- EXERCISE INSTRUCTIONS:
Print only the lines from the top of the data through the line with "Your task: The", both included, skipping every picture.

─── DATA EXCERPT

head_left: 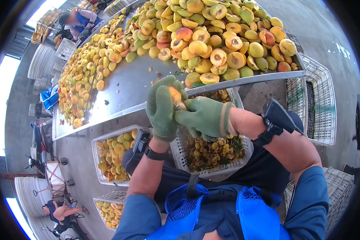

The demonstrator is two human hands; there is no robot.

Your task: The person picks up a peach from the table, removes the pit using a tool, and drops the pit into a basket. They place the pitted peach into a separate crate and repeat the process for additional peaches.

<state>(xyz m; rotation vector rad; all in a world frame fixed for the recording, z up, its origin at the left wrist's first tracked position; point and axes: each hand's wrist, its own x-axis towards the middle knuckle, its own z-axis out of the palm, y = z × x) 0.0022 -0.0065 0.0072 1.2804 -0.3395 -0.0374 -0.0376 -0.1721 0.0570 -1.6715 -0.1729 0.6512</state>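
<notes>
My left hand [164, 109], in a green glove, is closed around a yellow-orange peach [175, 95] just beyond the table's front edge. My right hand [207, 116], gloved the same way, presses its thumb and fingers together right beside the peach. Between them shows a bit of thin metal and a small tan rounded piece; the rest is hidden by the glove. Under both hands, between my knees, a white crate [228, 171] holds brown-yellow pits and scraps. Ahead, many halved and whole peaches [218, 44] are heaped on the metal table [126, 86].
A crate of peach halves [133, 129] stands to my left, with another crate [104, 197] nearer me. White crates [322, 100] stand at the right. One person [82, 22] sits at the far left; another person [62, 212] sits lower left near a parked cart [55, 176].
</notes>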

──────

- REPLY TO THE EXERCISE:
head_left: 

The demonstrator is two human hands; there is no robot.

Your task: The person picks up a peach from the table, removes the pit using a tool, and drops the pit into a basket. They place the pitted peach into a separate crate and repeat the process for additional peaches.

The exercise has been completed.